Work item | Each line of the data below that contains "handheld" must be copied.
Given records START
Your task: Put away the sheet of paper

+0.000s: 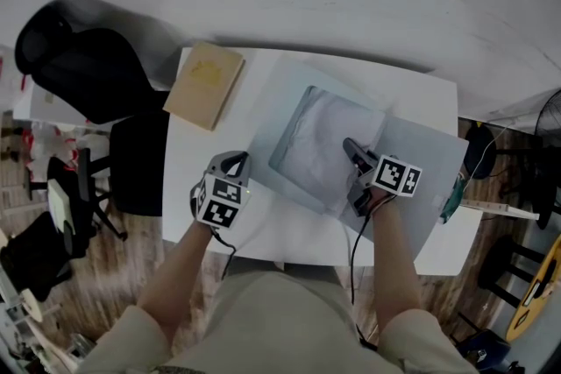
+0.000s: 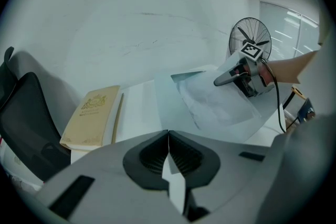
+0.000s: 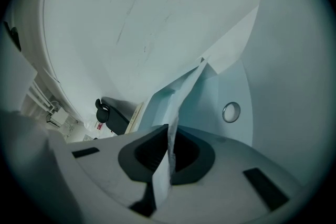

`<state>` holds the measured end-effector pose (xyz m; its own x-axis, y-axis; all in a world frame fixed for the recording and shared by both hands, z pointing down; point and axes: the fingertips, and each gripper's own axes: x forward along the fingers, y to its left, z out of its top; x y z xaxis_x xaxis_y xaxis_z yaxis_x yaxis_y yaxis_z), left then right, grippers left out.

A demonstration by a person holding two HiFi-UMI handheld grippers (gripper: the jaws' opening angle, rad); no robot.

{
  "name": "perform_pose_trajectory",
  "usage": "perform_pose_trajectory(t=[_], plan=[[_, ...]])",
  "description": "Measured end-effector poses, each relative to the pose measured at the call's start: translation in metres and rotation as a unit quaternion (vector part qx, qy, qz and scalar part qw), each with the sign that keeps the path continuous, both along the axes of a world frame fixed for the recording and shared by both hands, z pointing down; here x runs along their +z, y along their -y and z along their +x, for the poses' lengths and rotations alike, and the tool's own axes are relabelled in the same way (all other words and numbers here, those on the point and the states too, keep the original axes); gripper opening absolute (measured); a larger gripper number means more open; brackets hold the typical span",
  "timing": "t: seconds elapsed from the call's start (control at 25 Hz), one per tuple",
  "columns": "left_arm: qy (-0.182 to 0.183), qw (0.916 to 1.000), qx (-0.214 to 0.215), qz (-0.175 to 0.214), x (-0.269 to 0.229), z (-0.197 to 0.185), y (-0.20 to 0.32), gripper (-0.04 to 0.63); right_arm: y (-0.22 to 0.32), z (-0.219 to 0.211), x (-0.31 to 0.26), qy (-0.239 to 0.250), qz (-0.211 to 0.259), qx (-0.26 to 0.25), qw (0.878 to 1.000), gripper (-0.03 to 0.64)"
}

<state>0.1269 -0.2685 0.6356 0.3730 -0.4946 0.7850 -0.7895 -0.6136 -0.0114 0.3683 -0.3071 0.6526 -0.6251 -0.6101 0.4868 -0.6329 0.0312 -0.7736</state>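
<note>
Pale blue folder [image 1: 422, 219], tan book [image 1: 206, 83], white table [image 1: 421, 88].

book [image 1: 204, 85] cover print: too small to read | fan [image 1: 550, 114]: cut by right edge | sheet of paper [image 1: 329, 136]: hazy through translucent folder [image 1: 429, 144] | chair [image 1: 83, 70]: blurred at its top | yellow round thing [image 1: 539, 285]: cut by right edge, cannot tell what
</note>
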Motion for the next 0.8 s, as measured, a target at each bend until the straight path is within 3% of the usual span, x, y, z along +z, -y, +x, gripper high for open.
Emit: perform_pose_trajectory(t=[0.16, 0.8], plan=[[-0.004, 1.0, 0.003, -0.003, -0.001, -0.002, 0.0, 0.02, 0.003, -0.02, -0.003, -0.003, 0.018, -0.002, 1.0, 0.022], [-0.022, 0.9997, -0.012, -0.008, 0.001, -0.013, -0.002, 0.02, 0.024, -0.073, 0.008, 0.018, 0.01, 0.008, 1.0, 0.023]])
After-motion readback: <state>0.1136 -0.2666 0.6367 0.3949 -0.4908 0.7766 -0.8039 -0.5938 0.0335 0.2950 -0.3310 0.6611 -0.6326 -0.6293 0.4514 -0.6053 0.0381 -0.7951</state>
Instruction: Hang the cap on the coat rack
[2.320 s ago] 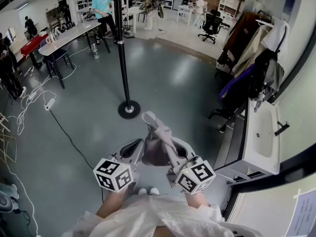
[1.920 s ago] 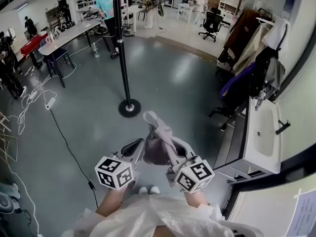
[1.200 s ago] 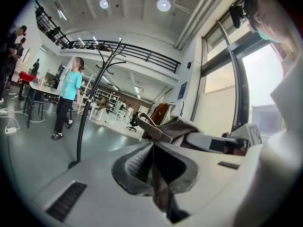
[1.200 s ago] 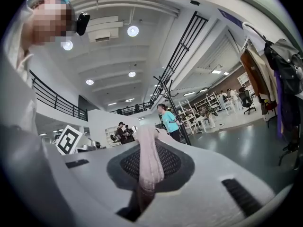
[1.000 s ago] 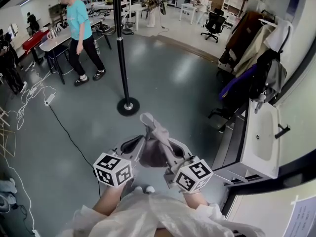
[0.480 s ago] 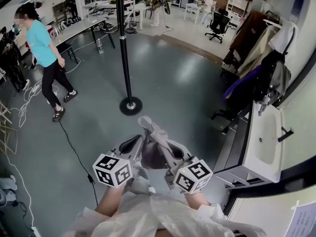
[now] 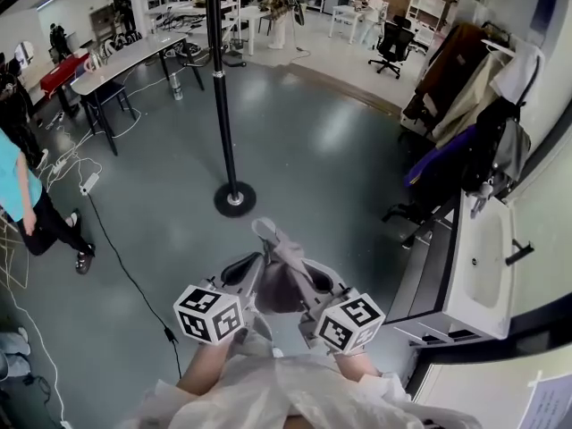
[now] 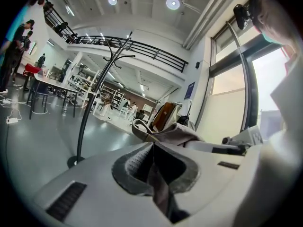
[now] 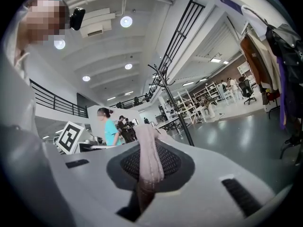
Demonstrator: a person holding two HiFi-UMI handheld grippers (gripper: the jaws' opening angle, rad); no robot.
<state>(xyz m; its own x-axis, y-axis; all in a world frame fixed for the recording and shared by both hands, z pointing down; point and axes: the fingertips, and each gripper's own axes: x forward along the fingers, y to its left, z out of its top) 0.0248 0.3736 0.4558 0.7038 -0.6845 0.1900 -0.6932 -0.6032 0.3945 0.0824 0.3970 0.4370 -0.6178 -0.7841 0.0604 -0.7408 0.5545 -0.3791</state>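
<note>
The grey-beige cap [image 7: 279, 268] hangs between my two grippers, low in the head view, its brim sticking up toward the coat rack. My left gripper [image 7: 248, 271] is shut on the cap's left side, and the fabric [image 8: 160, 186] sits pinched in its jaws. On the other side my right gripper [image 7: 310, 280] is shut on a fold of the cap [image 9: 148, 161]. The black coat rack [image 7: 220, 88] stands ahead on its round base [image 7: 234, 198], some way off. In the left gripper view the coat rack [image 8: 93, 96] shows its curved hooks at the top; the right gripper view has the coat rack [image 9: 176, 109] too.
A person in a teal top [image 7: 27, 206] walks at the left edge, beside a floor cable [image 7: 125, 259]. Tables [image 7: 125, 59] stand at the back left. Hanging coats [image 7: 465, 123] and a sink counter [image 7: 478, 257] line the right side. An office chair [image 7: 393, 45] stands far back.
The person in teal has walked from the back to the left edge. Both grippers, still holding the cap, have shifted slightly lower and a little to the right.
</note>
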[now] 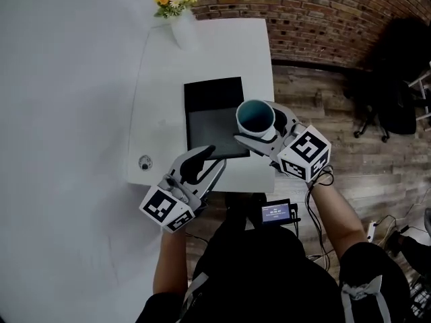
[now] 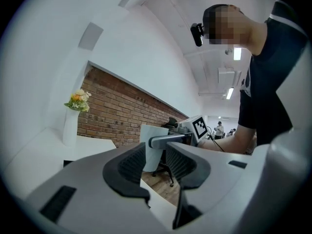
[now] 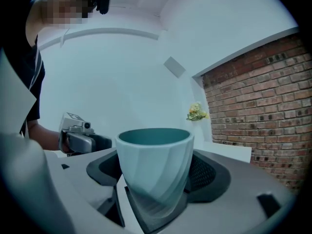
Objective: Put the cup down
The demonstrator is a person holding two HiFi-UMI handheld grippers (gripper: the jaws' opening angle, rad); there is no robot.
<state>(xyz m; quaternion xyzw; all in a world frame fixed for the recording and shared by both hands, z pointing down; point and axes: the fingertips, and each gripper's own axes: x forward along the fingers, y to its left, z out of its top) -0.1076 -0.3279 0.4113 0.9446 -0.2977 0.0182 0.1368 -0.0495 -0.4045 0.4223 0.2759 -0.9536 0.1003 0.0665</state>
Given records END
Output of the task |
A demonstration by a person holding two HiFi-UMI handheld grippers (gripper: the jaws' opening angle, rad); no robot.
Demonstrator: a person holding two HiFi-UMI handheld grippers (gripper: the jaws' opening angle, rad); no robot.
The demonstrator is a person holding two HiFi-UMI handheld grippers (gripper: the jaws' opening angle, rad); there is no robot.

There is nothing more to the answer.